Esse é o primeiro fragmento da primeira carta que Kassiani escreveu a Ahuizotl. Esse casal será o nosso protagonista. Mais que um conto sobre o amor, é uma relato de duas vidas transformadas, de alguma forma, pela presença dele.






Dear  Ahuizotl,

          Dizem que a esperança é a única flecha que não pode partir e errar o alvo, às vezes, confesso, é o único bem que me resta. Meu arco está arqueado, a dúvida é maior do que a própria esperança que nele há e  lá escança  entretanto me falta coragem para lançá-la a mão. Não nos indispomos ontem por conta de minha possível estadia de 24 meses em OKINAWA, nunca nos indispomos por nada, e isso é bom, quase uma dádiva dos deuses. Eu me pergunto, é possível que o maior dos castigos possa nascer do maior dos presentes? Essa falta de confronto é terrível! Mentira!! Haveria confronto se eu não recuasse a cada vez que o percebesse eminente! Deus, perdoe-me se eu estiver errada, e tomara que errada eu esteja, mas eu sofro tanto por viver assim, e já creio que  Ele zomba de mim, pois sabe do poder que tem sobre este ser que o ama tanto. Por ele tudo, meu amado, incrivelmente tudo eu sou capaz de fazer. Talvez esse ato tão sublime não devesse ser unilateral, esperar, pelo menos, um leve desejo de reciprocidade não me parece um absurdo. Será que ele por mim faria o mesmo?

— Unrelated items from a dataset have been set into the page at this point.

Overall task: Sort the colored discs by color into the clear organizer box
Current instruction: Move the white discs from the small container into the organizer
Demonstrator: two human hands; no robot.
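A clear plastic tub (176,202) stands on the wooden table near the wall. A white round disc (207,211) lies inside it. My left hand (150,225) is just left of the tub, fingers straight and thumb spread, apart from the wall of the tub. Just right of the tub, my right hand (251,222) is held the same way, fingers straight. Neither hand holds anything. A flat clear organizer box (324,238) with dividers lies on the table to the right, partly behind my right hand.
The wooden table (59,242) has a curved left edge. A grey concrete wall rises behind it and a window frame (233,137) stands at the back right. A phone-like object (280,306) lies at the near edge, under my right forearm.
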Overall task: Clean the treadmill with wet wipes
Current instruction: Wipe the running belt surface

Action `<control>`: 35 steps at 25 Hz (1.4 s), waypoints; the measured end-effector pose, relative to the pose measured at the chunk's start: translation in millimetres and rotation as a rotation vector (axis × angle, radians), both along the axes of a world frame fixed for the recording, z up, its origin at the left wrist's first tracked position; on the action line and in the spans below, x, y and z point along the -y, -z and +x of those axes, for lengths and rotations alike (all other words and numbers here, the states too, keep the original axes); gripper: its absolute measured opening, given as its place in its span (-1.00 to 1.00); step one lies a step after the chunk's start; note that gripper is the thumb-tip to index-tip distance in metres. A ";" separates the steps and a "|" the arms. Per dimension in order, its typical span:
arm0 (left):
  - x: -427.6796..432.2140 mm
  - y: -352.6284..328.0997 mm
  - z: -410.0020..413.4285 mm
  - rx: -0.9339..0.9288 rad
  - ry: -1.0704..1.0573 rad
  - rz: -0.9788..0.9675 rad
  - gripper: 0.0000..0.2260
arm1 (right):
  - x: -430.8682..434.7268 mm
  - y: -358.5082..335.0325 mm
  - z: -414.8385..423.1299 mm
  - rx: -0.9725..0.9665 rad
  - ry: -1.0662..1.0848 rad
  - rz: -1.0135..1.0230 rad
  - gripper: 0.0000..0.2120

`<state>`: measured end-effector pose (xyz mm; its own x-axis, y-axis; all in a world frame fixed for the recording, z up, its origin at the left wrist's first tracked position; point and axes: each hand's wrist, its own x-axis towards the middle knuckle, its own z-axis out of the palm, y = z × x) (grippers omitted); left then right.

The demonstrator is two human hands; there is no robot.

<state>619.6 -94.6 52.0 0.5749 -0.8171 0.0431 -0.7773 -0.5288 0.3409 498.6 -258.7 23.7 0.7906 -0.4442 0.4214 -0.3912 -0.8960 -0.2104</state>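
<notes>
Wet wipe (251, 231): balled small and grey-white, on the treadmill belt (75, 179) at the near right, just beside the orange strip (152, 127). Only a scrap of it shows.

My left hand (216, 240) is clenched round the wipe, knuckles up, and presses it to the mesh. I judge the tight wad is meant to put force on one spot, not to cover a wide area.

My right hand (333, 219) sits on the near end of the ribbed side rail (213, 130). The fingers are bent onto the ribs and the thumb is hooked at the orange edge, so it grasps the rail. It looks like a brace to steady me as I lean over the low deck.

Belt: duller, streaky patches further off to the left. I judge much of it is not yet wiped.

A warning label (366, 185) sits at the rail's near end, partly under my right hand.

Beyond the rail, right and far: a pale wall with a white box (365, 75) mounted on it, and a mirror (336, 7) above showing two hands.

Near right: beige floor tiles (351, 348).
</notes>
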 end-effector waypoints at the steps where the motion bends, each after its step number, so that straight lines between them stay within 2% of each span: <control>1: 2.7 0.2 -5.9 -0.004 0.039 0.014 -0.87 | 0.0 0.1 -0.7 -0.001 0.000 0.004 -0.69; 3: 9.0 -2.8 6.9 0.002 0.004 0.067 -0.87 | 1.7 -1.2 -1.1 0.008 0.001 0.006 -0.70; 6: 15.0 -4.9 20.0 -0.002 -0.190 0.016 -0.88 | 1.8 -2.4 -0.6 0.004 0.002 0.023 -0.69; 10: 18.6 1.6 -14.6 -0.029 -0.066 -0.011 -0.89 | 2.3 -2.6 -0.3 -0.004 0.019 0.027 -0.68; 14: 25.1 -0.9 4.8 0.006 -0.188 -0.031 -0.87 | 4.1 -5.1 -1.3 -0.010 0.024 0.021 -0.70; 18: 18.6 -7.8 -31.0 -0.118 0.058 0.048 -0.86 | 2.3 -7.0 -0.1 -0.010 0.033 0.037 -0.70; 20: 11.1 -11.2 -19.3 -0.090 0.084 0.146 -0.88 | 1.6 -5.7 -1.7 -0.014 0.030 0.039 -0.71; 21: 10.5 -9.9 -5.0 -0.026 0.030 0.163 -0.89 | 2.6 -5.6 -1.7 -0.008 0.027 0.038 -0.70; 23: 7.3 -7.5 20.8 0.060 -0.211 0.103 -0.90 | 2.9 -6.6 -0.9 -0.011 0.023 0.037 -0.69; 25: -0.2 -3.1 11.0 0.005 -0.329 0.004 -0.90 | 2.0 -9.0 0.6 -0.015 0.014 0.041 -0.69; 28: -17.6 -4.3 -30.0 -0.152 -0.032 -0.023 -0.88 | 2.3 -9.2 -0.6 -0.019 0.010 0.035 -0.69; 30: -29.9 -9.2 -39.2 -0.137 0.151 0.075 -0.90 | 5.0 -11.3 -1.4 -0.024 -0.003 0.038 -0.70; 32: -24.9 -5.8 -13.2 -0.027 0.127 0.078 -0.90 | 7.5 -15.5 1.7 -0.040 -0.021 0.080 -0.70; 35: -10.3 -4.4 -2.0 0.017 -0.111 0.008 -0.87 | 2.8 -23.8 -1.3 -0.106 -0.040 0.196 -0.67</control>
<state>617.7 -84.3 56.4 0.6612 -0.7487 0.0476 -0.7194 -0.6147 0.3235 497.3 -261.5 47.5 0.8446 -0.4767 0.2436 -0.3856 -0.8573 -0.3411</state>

           É triste, é de chorar, constatatar, é isso: algo mudou. Não será em mim? Digo o problema, a perda do encanto. A poção do amor acabou? Abóbora, em algum instante todos seremos novamente para aquele rosto uma abóbora sem face sem graça? O meu ar romântico nitidamente se entregou, veste negro, antes otimista, sonhador e repleto de esperanças e de uma felicidade perpétua, hoje é pessimista e dramático, pois é romântico  O romantismo é o mal dos Homens, nada é pequeno para este lado, uma simples lembrança de uma data ou o seu recorrentes esquecimento toma proporções de um confronto nuclear eminente. Às vezes me cutuca o racional e diz, -es uma besta, mas diz timidamente, e continua, há que aprender a viver! Não queria ver nascer estas linhas tristes, isso é muito pior do que qualquer saudade. Eu confesso que sinto muito desse sentimento, mas é menor que o medo, este é voraz, e eu tanto medo! Perdê-lo para mim é pior do que a minha própria morte, sim eu sou uma mulher carente. Nesses momentos o melhor remédio é a amnésia  sim pura e completa, digo, retroativa até um dia antes de nos conhecermos. Será? Será mesmo melhor esquecer o vivido e viver, ou carregar as lembranças da perda na mala, na carteira, na carne e na alma. Às vezes eu desejo deveras o esquecimento, mas é menos recorrente do que o desejo de tê-lo sentido, o amor.